Я поняла, что передо мной глухая стена. Молодец жена, что сбежала. В общем, было наплевать, первый возлюбленный мог оказаться и ещё хуже. В юности же мы все без глаз. Я даже была ему благодарна, потому что то, что пугало меня во многих мужчинах, было доведено в нём до осязаемой разрушительной силы. То есть ты мужиком пользуешься как человеком, а он тобой — как телом. Возмущаешься, а тебе гонят что-то про женскую логику и женскую истерику. Уходишь и даже не можешь мотивировать. Я благодарна ему за помощь в мотивировке.
У меня была ещё одна литинститутская подруга, звали её, скажем, Ляля. Мы не общались в институте, хотя были в одном творческом семинаре; то, что она писала тогда, мне не нравилось. Ляля была писательская дочка, не проявляла социальной активности, поскольку большинство проблем в её жизни решалось кланово. Училась на дневном как писательская дочь, вступала в профком драматургов по гонорарным справкам, сделанным родственниками, жила в писательском доме и отдыхала на писательской даче.

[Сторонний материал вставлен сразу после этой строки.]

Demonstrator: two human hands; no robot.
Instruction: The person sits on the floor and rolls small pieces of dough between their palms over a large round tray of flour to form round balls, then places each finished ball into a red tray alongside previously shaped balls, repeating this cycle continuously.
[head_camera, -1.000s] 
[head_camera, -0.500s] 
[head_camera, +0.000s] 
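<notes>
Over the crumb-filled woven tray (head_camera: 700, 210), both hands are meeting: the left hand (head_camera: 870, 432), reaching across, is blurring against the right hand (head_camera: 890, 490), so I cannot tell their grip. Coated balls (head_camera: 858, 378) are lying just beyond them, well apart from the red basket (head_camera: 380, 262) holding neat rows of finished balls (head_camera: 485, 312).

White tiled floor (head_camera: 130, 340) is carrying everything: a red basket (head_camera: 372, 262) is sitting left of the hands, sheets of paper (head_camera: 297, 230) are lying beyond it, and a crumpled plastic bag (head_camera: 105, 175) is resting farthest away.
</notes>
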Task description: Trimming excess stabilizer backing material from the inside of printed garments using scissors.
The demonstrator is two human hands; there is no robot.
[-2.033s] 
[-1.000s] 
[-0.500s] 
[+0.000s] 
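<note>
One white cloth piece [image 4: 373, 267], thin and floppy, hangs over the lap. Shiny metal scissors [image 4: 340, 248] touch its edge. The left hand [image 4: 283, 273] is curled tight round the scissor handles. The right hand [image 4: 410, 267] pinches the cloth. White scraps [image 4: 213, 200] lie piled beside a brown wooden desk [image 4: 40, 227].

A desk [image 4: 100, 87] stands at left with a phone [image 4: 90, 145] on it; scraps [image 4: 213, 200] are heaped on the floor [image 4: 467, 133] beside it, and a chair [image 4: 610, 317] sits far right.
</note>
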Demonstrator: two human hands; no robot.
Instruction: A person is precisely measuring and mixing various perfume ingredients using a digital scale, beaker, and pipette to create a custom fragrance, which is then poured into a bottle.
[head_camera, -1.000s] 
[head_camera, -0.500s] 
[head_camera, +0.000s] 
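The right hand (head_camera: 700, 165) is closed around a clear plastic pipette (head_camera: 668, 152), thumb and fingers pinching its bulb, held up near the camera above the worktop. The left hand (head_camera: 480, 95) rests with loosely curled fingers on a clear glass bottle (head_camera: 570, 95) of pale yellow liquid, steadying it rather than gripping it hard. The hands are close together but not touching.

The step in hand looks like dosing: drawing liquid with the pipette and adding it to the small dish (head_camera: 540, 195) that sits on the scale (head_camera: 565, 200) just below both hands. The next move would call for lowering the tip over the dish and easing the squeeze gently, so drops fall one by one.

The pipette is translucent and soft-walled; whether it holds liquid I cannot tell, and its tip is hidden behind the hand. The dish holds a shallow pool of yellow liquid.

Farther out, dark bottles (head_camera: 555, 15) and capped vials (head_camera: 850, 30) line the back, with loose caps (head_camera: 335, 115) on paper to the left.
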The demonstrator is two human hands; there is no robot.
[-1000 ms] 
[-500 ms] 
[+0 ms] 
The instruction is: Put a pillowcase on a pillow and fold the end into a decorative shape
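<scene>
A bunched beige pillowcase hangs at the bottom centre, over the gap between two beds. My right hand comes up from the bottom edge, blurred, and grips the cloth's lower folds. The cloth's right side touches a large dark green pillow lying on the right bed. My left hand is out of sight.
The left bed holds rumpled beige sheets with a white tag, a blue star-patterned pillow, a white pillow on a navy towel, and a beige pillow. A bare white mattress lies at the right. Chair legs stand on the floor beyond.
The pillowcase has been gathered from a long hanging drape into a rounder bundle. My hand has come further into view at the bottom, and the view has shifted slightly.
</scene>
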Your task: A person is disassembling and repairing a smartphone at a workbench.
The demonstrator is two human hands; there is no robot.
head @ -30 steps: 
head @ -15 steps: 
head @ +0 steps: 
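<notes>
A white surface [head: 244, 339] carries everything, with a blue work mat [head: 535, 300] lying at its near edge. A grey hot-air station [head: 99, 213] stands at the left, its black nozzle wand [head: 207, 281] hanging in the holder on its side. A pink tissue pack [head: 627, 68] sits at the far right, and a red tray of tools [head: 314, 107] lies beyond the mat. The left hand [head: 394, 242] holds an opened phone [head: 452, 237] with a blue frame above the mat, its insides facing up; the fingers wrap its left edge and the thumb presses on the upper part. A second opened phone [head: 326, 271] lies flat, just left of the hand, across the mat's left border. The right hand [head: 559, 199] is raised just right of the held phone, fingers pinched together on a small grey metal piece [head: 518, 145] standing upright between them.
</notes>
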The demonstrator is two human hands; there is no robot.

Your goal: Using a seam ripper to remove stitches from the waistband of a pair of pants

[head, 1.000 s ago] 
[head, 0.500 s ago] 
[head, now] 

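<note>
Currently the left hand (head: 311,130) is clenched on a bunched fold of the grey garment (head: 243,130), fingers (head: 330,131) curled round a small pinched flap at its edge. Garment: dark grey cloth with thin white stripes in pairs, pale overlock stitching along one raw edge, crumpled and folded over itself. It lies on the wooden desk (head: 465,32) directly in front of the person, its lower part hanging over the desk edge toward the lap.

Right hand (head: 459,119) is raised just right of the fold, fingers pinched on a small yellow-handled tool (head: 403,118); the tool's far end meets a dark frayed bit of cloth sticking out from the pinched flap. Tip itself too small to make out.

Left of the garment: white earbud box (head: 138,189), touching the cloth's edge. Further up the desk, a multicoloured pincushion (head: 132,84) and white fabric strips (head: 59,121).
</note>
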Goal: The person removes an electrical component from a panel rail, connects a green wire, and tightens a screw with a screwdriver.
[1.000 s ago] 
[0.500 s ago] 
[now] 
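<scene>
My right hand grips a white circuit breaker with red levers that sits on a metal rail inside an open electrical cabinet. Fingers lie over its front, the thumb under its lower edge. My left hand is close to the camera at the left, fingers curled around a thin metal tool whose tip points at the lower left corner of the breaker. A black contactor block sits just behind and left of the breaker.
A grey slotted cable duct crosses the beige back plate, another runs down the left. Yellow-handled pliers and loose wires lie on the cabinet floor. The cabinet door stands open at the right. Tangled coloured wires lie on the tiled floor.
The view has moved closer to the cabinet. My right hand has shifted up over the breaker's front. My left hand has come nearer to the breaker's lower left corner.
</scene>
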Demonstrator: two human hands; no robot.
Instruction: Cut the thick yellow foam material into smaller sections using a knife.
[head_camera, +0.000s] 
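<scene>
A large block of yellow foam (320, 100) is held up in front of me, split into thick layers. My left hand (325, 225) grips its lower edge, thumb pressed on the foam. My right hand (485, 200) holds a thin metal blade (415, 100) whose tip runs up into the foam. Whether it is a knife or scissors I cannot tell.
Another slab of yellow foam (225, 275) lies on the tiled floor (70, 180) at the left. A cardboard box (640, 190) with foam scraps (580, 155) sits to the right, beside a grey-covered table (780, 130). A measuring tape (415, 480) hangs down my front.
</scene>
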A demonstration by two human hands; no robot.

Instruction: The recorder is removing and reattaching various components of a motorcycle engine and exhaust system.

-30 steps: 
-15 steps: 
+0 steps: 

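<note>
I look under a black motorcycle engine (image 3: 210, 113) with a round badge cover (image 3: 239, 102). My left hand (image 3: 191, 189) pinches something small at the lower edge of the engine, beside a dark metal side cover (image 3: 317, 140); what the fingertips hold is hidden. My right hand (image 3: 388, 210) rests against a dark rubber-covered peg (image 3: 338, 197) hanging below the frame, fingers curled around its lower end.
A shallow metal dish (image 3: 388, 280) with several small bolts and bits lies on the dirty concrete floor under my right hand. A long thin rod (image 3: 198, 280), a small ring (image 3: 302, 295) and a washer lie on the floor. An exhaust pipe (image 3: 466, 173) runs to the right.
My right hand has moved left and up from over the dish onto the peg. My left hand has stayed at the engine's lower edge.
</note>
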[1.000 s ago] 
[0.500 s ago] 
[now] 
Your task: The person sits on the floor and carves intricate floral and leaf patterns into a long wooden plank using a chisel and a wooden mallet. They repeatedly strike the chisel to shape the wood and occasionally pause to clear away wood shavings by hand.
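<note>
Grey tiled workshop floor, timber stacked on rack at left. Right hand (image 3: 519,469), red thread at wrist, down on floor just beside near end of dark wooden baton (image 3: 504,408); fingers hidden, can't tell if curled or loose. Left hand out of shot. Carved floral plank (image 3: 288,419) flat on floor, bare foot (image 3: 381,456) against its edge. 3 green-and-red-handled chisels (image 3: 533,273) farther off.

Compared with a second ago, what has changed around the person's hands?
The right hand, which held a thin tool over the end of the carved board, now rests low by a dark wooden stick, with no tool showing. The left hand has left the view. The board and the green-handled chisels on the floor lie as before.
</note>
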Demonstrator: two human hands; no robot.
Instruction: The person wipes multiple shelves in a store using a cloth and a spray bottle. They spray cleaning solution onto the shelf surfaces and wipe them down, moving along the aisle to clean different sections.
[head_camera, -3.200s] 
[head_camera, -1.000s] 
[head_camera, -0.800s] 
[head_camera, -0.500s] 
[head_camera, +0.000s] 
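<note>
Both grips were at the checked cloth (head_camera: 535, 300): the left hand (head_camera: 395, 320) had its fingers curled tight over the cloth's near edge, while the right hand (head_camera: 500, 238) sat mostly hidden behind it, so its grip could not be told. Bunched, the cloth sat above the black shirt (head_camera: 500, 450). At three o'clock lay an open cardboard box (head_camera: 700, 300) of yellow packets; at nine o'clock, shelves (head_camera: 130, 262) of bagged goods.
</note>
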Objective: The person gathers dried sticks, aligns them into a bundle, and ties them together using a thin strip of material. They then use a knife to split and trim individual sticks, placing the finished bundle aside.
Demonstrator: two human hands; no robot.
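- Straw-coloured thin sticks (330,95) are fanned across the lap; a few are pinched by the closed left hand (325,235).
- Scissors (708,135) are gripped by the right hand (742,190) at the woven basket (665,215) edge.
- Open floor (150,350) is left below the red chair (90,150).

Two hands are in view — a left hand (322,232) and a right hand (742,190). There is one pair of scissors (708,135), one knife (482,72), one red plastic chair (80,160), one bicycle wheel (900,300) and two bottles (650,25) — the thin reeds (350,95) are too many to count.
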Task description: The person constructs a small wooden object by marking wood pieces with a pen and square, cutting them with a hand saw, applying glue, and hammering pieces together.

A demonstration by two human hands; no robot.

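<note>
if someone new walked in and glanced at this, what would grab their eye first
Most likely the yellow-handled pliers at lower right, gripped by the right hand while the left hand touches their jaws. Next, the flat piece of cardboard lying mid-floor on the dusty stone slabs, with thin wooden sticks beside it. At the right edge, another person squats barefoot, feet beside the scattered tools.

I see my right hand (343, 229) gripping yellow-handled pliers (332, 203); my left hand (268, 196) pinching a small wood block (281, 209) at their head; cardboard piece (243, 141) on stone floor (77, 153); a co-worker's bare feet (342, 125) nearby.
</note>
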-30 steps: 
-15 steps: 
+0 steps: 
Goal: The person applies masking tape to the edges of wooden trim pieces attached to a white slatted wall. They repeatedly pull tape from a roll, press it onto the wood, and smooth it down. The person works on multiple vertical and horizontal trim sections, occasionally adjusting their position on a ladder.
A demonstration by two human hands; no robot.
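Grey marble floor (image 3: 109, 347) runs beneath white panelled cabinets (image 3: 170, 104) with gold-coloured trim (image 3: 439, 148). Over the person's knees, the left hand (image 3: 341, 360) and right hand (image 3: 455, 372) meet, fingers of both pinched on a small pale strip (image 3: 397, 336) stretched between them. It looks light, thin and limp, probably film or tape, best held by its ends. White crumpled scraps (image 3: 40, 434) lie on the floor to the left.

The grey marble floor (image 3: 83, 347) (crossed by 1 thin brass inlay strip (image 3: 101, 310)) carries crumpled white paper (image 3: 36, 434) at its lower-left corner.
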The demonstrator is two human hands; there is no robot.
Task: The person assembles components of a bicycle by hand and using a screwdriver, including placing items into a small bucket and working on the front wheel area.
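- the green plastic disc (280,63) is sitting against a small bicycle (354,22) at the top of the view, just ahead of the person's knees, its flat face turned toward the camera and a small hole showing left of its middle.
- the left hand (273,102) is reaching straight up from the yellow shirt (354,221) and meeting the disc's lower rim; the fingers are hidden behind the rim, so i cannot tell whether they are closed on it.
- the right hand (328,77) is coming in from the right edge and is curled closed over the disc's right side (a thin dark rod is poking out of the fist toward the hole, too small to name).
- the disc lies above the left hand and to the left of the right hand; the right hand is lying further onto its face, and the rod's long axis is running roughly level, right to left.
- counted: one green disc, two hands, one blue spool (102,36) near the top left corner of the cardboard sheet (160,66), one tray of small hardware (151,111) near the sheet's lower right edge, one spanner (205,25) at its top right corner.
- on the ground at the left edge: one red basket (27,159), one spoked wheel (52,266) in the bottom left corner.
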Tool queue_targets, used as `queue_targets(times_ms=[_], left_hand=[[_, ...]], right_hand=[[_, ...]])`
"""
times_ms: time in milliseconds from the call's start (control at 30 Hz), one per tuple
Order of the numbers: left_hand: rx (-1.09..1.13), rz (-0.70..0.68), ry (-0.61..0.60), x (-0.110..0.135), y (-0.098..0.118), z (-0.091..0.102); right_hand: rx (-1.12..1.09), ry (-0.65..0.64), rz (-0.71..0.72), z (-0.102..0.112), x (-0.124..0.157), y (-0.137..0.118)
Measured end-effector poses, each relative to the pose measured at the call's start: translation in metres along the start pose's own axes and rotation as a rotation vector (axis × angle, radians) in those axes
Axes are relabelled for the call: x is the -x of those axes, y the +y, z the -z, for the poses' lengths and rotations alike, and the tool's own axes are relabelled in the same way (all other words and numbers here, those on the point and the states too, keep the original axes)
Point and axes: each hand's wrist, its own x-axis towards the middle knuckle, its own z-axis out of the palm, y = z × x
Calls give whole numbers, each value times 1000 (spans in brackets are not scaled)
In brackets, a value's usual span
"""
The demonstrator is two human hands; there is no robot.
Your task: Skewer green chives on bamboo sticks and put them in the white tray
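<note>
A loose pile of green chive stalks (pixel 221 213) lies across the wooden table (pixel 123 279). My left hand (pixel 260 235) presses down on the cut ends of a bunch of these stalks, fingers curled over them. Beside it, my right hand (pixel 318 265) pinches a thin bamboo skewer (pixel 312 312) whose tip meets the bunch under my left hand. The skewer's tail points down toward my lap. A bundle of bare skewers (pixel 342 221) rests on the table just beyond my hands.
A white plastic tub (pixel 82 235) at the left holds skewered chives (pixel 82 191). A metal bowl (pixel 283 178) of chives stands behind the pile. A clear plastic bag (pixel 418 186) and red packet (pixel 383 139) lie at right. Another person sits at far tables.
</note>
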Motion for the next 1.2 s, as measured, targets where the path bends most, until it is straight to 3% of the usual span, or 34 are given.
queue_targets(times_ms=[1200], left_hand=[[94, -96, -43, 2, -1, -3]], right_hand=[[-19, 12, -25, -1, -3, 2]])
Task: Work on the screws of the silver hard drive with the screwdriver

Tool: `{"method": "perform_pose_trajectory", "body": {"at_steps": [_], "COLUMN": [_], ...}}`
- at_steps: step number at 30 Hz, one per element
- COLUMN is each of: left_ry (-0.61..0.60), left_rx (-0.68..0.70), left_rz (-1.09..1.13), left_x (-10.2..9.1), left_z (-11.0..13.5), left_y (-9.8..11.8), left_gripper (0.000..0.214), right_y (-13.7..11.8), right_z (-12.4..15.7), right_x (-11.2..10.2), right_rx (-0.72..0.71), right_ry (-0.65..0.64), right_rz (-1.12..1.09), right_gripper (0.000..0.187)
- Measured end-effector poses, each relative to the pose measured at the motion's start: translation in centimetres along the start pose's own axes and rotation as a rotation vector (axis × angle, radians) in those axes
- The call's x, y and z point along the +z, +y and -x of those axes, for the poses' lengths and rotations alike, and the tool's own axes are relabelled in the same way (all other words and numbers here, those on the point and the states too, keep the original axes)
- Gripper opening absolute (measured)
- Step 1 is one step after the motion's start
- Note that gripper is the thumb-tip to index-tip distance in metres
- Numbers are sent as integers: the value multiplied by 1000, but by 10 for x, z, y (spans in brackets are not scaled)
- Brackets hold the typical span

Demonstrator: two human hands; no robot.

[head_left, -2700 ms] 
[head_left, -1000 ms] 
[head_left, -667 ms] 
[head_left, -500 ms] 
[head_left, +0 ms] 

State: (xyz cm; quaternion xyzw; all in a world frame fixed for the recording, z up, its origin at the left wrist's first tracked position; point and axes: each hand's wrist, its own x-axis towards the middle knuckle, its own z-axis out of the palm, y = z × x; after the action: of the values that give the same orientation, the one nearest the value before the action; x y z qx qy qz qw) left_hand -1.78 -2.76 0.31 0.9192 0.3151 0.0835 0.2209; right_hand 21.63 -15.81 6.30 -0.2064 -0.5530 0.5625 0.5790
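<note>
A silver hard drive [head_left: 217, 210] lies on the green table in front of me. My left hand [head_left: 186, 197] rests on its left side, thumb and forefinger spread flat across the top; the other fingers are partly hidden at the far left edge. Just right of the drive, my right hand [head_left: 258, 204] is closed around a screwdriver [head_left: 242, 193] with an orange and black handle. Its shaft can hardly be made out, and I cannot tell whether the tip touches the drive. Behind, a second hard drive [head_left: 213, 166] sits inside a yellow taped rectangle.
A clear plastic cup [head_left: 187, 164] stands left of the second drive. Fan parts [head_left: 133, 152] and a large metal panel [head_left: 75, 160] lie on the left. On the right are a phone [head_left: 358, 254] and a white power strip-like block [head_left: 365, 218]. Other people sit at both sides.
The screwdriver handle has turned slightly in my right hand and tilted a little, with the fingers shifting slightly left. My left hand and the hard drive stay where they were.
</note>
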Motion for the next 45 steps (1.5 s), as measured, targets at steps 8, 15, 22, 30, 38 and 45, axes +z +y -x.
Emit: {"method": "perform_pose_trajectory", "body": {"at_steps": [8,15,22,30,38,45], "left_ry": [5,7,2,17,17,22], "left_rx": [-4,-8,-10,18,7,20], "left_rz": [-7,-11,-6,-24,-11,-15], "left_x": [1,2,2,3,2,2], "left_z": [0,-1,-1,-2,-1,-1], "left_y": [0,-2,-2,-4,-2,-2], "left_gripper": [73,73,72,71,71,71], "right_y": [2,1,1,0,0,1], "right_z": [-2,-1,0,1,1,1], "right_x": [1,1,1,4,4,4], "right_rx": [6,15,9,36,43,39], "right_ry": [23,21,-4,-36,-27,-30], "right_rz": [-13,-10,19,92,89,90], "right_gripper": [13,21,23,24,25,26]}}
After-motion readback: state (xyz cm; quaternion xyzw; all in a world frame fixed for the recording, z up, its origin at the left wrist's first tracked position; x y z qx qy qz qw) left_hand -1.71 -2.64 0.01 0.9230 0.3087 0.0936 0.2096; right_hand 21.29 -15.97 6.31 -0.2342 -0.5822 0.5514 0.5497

Она была человеком способным, обаятельным, глубоко несчастным в браке, задавленным родителями и демонстрировала все признаки потребности стать самостоятельной. Мы подружились, задружили детей и образовали вокруг себя драматургическую компанию. Мне компания была нужна потому, что я в принципе люблю работу в команде. Ляле — потому что семейный клан держал её у плиты, отводя место в литературном лепрозории для детей писателей. Остальные комфортно обернулись вокруг нашей дружбы.
Это был странный тандем, мы дополняли друг друга. Я была нагла и откровенна, Ляля — вежлива и лжива, я была возвышенно непрактична, Ляля — изысканно прагматична. Меня сильно занимали мужчины, Ляля строила из себя викторианку, боялась мужчин, боялась собственной сексуальности, боялась признаться себе и в том, и в другом. Не решив проблемы с мамой, назначившей её ответственной за смысл собственной жизни и брак, Ляля давила собственного ребёнка и ходила по его частному пространству в сапогах. Я видела всё это, но долго оставалась близка с ней по той странной причине, что Ляля была и внешне, и психологически, абсолютной копией моей матери; безусловно, я таким образом решала какие-то свои детские проблемы.
Положение молодой драматургической поросли в этот момент было причудливо. Ещё работали механизмы советской писательской последовательности: Совещание молодых писателей, столичная премьера, вступление в Союз писателей, богатство, слава, погоны классика и литфондовский соцраспределитель, гарантирующий всё, вплоть до могилы под переделкинской сосной.
Я уже прошла три первых ступеньки, попала в список столичных авторов, написала девять серьёзных пьес, но сезам театральной жизни не распахивался, все билеты в вагон были уже проданы. Я была изолирована от театра.
Кастрированная стариками, пришедшими ещё после войны главными в московские театры, молодая режиссура искренне не умела ставить драматургию своего поколения. Художник может говорить о современности, только став внутренне состоятельным, но старики-режиссёры прожившие длинную жизнь в совке, и целиком уже из неё состоящие, гнобили молодняк и искусственно создавали ему условия жестокой цензуры. Уже отменили главлит; уже министерские чиновники, страшно испугавшись, что разойдутся с новой «идеологической линией», начали пропагандировать пьесы, написанные чистым матом или про голубых. Но пожилая режиссура стояла насмерть, и свободный молодой режиссёр, свободно ставящий про свое поколение, оскорблял этическое чувство главных режиссёров, как оскорбляет старую деву вид пары, занимающейся любовью.